Happenings on the roadSo yesterday I'm perusing one of my favorite sites, Fark.com, and there was an interesting link to an article about how the ocean is being fished to extinction.  This is nothing new.  The people on this planet insist on producing more babies than there are people dying.  If it isn't clear to you that we are going to destroy this planet, you're deluding yourself.  Everything we produce on this planet is in limited supply.  You thought there was a lot of corn?  Think again.. some dickhead said Ethanol was cool, and now they're talking about corn shortages.  Everything is running low.. let me say that again.  EVERYTHING is running low.  The only reason you don't hear it from anyone is that no one wants to strike fear into the world, when that is just what we need.  We need to IMMEDIATELY curtail all births of children to match the death rate, or only outpace just slightly.  Sound extreme?  Fuck you.  Let's wait until it's too late, when your children can't get jobs BECAUSE THERE ARE NONE.  We are all riding along on this happy Merry Go Round that the powers that be would have you think is there, when in fact we're riding the rollercoaster of destruction straight to hell.

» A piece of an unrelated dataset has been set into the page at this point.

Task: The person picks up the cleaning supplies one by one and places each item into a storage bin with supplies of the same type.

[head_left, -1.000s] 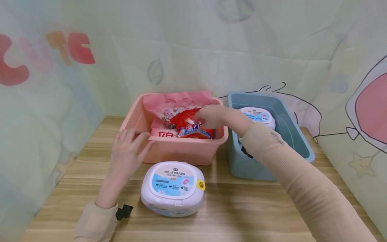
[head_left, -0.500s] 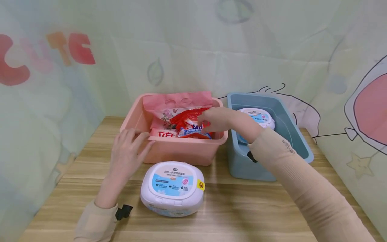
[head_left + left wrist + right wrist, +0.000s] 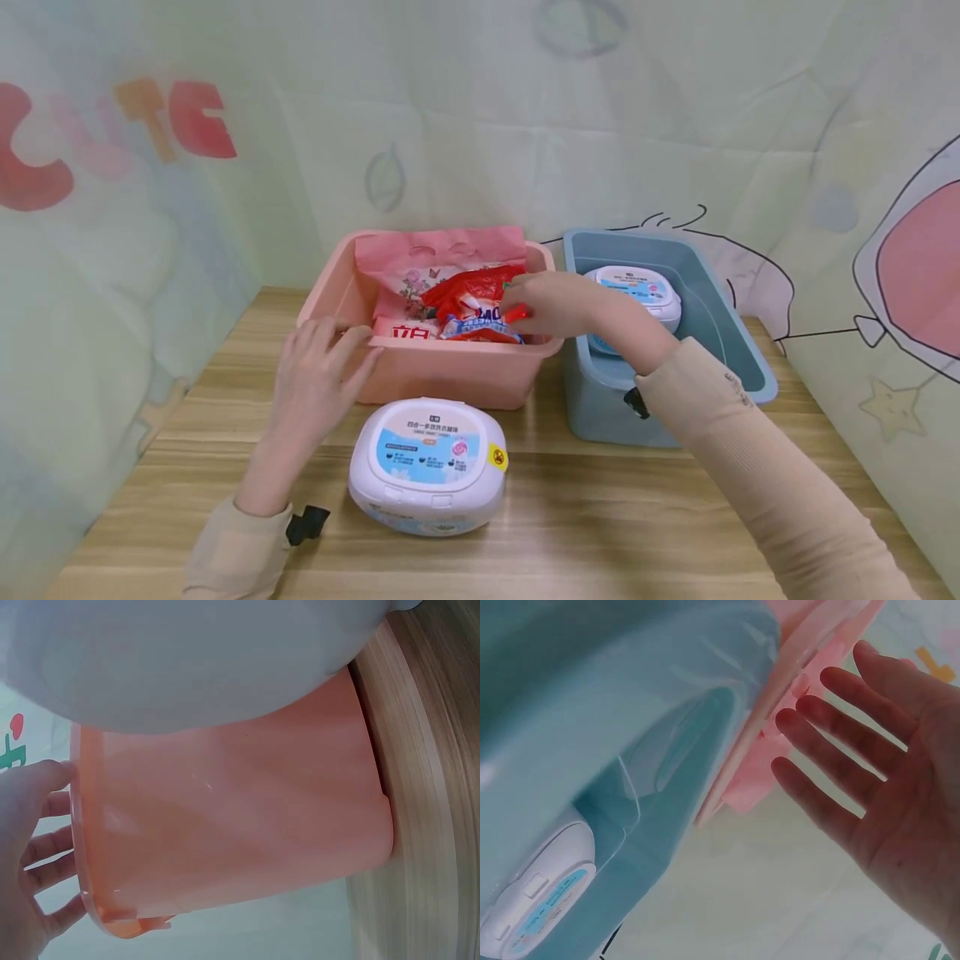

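My left hand (image 3: 315,375) holds the front left corner of a pink plastic bin (image 3: 450,379), thumb outside the rim and fingers over it. The left wrist view shows the fingertips at the bin's rim (image 3: 77,825). Over the bin's right side is my right hand (image 3: 555,304), its fingers spread and empty in the right wrist view. Beneath it lies a red and blue laundry detergent bag (image 3: 476,308) inside the bin. Behind that bag, a pink floral bag (image 3: 412,283) leans against the back wall.
In front of the pink bin, a white lidded laundry-pod box (image 3: 427,467) stands on the wooden table (image 3: 570,533). A blue bin (image 3: 622,417) stands at right with a similar white box (image 3: 637,287) inside. A printed curtain (image 3: 465,125) hangs behind.
My right hand has let go of the red and blue detergent bag and drawn back to the right, uncovering more of it. The left hand stays at the pink bin's rim.
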`<action>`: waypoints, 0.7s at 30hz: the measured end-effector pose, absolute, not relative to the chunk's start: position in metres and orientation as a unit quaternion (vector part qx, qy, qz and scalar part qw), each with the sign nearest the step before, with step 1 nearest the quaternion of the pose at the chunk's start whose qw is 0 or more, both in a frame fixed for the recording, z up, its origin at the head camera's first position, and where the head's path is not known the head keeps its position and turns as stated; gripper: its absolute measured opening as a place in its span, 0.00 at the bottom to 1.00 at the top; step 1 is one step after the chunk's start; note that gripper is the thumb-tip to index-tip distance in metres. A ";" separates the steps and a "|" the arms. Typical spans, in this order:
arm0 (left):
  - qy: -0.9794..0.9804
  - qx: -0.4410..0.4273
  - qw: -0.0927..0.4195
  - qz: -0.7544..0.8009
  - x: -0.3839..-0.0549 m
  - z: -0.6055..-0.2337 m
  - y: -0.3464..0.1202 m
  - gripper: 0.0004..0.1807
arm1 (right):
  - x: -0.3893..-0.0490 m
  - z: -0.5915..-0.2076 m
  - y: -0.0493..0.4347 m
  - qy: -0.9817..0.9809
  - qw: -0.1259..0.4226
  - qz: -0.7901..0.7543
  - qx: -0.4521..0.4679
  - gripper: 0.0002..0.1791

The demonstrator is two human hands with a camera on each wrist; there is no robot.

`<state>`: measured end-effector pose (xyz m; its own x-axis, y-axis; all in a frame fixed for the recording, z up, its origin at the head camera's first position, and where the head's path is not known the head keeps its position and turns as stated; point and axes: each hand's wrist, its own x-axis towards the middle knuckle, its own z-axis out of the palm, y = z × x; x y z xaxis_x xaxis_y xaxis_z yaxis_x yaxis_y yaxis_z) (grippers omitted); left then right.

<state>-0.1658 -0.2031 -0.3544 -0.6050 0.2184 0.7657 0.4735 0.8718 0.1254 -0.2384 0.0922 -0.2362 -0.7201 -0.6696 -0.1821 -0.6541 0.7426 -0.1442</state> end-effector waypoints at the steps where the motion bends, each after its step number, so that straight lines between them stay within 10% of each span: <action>1: -0.881 -0.197 0.399 -0.159 -0.166 -0.354 -0.203 0.16 | -0.238 -0.237 0.094 0.927 0.111 -0.040 -0.356 0.22; 21: -0.867 -0.225 0.415 -0.160 -0.158 -0.346 -0.192 0.16 | -0.211 -0.249 0.124 0.928 0.037 -0.133 -0.346 0.19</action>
<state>-0.1580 -0.1919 -0.3462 -0.5538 0.2572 0.7919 0.5226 0.8478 0.0901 -0.2112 0.1245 -0.2488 -0.7577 -0.6522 0.0230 -0.6323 0.7250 -0.2729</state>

So, where does Chilean See Bass and Bluefin Tuna fit into all of this?  Simply put, I don't give a fuck.  I wasn't one of those idiots who popped out 1, 2, or 15 kids, and needs to make sure the world is going to be a better place when I die.  Face facts.. the world IS NOT GOING TO BE A BETTER PLACE in the future.  So while I ride this rollercoaster to hell, I'm damn well going to enjoy the luscious buttery taste of Chilean Sea Bass, and I'm going to eat as much sashimi as I can afford while I have the chance.   The article on Fark mentioned the possibility of our fisheries being depleted by 2048.  We already subsidize the fishing industry with 14 BILLION a year.  I fully expect to be dead by 2048, so again, I don't give a fuck.  I really don't care if your kids are going to have it rough (which they surely will) in the future.  Not my problem.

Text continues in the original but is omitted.